特別養子縁組の場合は、家庭裁判所審判によらなければならない(817条の2)。また、実父母との関係がなくなるため、原則として実父母の同意が必要である。もっとも、病気などで実父母が意思を表示できないときや、虐待・育児放棄など子の利益を著しく害する場合は、実父母の同意は不要である(817条の6)。

養子縁組の成立要件
普通養子縁組
原則として当事者の意思により自由に縁組できる。しかし、養子が
未成年者である場合は、養子が自己又は配偶者直系卑属(自分の孫や配偶者の連れ子など)でない限り、家庭裁判所の許可が必要である(798条)。婚姻時に配偶者の連れ子がいる場合、養子縁組をしない限り法的には自分の子とはならない(姻族扱いとなる)。養親になるには、成年者であればよく(792条)、未婚者でもよい。
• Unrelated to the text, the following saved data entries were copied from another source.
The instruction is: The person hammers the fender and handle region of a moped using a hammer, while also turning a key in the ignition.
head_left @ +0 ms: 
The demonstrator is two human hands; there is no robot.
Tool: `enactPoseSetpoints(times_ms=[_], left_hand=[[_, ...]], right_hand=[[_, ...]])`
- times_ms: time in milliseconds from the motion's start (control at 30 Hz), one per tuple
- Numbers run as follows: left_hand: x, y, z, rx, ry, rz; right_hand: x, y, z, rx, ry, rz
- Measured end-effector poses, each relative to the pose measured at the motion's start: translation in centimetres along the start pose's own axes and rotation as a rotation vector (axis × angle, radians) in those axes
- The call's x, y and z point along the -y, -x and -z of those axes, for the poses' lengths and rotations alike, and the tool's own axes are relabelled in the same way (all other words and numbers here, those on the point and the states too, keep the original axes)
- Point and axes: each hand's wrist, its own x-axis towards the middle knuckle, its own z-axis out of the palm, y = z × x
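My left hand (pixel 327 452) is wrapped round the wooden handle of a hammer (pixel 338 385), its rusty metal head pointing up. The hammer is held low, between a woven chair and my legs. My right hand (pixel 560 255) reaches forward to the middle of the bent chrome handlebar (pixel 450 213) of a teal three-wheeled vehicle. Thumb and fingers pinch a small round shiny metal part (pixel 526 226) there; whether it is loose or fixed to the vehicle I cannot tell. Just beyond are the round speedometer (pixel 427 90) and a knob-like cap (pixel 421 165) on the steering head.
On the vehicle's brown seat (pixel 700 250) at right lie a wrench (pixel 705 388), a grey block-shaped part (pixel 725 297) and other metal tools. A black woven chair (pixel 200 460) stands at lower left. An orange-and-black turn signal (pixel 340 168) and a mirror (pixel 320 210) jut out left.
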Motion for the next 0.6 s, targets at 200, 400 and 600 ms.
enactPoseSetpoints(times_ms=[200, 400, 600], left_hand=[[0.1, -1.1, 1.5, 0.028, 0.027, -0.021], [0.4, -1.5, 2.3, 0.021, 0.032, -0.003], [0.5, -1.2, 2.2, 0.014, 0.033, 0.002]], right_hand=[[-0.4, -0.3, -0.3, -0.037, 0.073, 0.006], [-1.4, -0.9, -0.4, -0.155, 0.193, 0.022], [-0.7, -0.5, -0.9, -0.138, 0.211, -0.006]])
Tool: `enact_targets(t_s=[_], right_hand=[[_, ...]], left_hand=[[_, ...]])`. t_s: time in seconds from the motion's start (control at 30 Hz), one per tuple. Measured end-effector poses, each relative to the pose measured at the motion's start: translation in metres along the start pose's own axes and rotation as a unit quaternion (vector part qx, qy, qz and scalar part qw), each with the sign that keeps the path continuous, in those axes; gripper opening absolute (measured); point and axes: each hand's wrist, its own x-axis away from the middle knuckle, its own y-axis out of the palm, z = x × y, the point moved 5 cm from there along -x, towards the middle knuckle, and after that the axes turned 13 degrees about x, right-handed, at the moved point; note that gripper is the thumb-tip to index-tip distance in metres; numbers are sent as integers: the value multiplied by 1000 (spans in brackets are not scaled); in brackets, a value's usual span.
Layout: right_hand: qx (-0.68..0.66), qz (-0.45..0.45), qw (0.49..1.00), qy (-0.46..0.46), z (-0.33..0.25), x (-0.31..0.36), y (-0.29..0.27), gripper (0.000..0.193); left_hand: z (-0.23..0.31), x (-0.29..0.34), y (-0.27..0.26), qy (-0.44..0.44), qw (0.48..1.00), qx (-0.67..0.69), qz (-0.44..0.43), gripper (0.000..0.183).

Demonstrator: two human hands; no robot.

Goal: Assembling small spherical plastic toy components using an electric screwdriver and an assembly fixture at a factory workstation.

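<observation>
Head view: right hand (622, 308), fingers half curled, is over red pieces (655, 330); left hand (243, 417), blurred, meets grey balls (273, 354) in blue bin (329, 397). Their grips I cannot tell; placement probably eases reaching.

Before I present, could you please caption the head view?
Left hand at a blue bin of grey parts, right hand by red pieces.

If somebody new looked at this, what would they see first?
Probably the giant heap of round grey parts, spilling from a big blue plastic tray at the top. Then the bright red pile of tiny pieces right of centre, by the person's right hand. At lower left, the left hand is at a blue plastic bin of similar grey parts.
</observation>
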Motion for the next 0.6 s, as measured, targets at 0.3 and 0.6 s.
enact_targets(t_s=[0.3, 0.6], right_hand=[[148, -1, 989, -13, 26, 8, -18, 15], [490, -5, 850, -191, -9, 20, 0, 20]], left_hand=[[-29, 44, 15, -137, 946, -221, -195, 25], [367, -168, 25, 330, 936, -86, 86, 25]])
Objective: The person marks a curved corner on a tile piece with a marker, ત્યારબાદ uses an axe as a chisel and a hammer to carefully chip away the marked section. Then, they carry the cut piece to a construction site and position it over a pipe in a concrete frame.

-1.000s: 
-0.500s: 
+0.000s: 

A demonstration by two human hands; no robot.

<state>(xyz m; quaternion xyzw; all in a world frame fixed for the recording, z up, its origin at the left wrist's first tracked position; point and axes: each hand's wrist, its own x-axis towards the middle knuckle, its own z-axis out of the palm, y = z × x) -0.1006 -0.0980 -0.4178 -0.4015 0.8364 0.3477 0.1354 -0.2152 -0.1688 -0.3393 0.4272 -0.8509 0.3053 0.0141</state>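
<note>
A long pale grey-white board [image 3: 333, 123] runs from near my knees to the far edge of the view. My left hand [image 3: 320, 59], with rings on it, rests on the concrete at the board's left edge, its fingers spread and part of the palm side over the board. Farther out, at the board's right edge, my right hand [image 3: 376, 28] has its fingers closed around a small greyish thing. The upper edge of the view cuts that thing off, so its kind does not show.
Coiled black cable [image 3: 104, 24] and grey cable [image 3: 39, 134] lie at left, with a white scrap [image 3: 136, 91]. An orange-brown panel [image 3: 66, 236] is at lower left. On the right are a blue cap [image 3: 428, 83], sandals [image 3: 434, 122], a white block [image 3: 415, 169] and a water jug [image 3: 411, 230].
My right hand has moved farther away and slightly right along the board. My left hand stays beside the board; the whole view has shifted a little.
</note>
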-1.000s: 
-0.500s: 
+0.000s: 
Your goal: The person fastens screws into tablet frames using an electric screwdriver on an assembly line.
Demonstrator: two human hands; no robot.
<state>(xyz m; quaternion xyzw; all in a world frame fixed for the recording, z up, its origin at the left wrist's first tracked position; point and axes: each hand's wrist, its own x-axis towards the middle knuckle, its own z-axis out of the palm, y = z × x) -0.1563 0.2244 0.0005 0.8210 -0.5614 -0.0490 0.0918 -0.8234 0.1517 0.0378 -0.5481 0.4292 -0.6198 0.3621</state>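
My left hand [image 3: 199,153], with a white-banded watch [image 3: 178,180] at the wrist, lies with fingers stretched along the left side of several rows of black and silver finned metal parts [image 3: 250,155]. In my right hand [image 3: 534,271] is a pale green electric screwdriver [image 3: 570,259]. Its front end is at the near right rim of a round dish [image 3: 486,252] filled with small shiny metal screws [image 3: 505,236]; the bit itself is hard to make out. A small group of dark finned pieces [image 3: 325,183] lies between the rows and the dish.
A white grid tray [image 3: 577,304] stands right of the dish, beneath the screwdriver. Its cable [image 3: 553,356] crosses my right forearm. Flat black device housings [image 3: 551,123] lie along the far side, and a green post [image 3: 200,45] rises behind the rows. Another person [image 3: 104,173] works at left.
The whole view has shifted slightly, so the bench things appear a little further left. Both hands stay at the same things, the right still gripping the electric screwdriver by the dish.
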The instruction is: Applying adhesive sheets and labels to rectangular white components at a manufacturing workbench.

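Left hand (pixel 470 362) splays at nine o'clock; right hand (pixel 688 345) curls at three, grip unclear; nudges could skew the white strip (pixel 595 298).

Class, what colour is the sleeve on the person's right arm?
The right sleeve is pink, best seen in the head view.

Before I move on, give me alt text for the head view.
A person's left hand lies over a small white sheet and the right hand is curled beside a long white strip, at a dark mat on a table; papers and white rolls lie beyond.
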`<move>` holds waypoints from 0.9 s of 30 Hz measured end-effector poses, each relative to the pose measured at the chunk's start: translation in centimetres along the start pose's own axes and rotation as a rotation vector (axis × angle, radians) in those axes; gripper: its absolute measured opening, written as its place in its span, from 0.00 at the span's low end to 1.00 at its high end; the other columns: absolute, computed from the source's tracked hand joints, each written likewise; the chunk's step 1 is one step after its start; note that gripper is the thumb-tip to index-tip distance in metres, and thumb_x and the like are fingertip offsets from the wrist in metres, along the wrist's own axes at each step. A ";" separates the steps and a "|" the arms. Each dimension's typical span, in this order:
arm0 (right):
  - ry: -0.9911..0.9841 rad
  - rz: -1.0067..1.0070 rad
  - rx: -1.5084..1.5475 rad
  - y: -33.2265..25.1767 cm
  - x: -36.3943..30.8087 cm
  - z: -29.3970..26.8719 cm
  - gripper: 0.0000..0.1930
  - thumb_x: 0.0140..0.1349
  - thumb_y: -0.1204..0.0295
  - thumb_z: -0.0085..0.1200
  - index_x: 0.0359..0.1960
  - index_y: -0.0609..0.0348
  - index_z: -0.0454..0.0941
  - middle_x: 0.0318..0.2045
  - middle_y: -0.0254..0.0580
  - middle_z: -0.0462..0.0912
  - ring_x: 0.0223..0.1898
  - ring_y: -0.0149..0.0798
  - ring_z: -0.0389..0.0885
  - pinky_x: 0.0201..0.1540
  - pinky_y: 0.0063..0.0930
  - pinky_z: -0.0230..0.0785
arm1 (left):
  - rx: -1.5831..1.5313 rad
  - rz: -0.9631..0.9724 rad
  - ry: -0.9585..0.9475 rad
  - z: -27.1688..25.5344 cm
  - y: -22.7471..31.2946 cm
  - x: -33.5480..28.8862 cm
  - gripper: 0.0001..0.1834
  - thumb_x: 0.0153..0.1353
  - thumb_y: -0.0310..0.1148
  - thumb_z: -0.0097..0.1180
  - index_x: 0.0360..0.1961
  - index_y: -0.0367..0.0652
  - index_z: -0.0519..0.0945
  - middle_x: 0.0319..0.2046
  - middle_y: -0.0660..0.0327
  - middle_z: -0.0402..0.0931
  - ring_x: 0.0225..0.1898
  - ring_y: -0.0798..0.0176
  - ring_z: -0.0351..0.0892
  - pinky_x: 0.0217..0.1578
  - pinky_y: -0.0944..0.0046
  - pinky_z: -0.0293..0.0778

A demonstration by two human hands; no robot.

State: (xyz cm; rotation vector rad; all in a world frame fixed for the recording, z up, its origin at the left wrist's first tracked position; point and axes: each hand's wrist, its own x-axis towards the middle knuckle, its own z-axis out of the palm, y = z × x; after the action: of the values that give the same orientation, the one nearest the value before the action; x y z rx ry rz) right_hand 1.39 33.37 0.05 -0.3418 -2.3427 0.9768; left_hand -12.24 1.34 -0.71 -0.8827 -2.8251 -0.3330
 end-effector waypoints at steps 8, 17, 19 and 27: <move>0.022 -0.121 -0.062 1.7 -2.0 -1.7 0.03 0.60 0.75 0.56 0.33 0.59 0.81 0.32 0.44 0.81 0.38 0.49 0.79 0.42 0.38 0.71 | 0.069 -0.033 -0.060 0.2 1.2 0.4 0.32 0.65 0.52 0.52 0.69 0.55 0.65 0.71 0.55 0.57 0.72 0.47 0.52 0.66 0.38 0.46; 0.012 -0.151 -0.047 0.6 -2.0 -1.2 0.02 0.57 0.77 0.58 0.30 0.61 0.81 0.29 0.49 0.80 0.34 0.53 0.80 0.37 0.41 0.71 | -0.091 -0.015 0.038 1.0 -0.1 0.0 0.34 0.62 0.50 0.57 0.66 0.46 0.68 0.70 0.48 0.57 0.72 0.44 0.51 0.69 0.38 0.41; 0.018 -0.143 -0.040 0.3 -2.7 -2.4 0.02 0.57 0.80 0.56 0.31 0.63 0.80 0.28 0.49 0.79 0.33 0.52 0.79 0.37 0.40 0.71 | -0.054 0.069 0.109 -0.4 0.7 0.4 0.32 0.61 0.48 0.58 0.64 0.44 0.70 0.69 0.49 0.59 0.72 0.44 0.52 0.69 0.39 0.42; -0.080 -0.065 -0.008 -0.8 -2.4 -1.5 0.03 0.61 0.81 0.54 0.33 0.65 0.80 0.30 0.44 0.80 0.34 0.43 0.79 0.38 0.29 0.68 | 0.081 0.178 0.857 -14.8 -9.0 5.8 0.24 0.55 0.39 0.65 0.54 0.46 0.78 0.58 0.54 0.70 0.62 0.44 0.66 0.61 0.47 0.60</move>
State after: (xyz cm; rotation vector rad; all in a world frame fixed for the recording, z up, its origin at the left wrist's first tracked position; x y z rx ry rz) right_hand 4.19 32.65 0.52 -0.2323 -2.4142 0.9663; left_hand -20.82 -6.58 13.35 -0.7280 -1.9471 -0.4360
ただし、養親となる者に配偶者がいる場合は、未成年者との養子は配偶者とともに縁組をすることが必要であり、成年者との養子は配偶者の同意を得て縁組することが必要である(795条・796条)。後見人が被後見人を養子とするには、家庭裁判所の許可を得なければならない(794条)。養子になるには、養親の尊属又は年長者でないことが必要である(793条)。つまり、弟や妹、年少のいとこ(従弟妹)など同世代でも年少者であれば養子とすることができる[* 17]。また、縁組後実親方との関係は継続である。1987年(昭和62年)の改正前には、特別養子縁組はなく、普通養子縁組だけしかなかった。
特別養子縁組
父母による監護が著しく困難または不適当などの特別の事情があり、子のために特に必要でなければならない(817条の7)。養親になるには、25歳以上の配偶者のある者(夫婦の一方が25歳以上であれば、他方は20歳以上でよい)で、夫婦ともに養親になることが必要である(817条の3、817条の4)。これは、実父母の代わりに養子を十分な環境で育てるための制度だからである。養子になるには、家庭裁判所に養子縁組の審判請求をする際に原則6歳未満(0歳?5歳)であることが必要である。ただし、5歳前からすでに養親となる夫妻にすでに監護されている場合は、請求する際に8歳未満であればよい(817条の5)。これは、養親が実親として育てることが予定されている制度であるため、子に物心が付いていないことが必要だからである。また、8歳以上の場合には、家庭裁判所に特別養子の裁判請求はできない。1987年(昭和62年)の改正からは、改正以前の普通養子から特別養子への転換ができたが、現在は原則として普通養子からは転換できない。離婚した養父の結婚相手が実母、養母の再婚の相手が実父の場合は一部だけ実親関係が復活する。2020年4月1日より施行された改正民法(2019年6月7日に成立、令和元年法律第34号)により、それまで原則6歳未満(例外は8歳未満)であった年齢制限が、15歳まで引き上げられた(新民法第817条の5第1項前段・第2項)。例外的に17歳までも年齢制限の対象となる。1988年に制度が導入されて以来、初めての見直しとなった。さらに、この新しい法改正により、それまで実親の同意撤回は審判確定前まで認められていたが、2週間を経過すると撤回できなくなった。また、それまで養親となる夫婦が家庭裁判所に申し立てをしていたが、実親のほか、児童相談所の所長も申し立てが可能となった。さらに、同時進行が可能な二段階手続きを取り入れることにより、手続き長期化の防止も目指されている(新家事事件手続法第164条・第164条の2関係)。改正後も、6か月以上の試験養育は必要となる。15歳から17歳までの子どもについては、(1)本人の同意がある、(2)15歳未満の時から養父母となる人が養育している、(3)やむを得ない事情で15歳までに申し立てができなかった、という条件を満たせば、特別養子縁組が認められる。縁組の審判確定時点で18歳に達している人は、改正後民法の元でも特別養子縁組はできないため、普通養子縁組が選択肢となる(新民法第817条の5第1項後段)。また、15歳未満の者についても、その意思を十分に考慮しなければならない、とされている。
養子の身分

養子は養子縁組をもって養親の嫡出子たる身分を取得する。
養子縁組の効力
養子縁組後の氏

養子は、養親のを称する(810条)。ただし、婚姻によって氏を改めた者については、その効力の及ぶ期間(婚姻成立から離婚による復氏(767条1項)まで。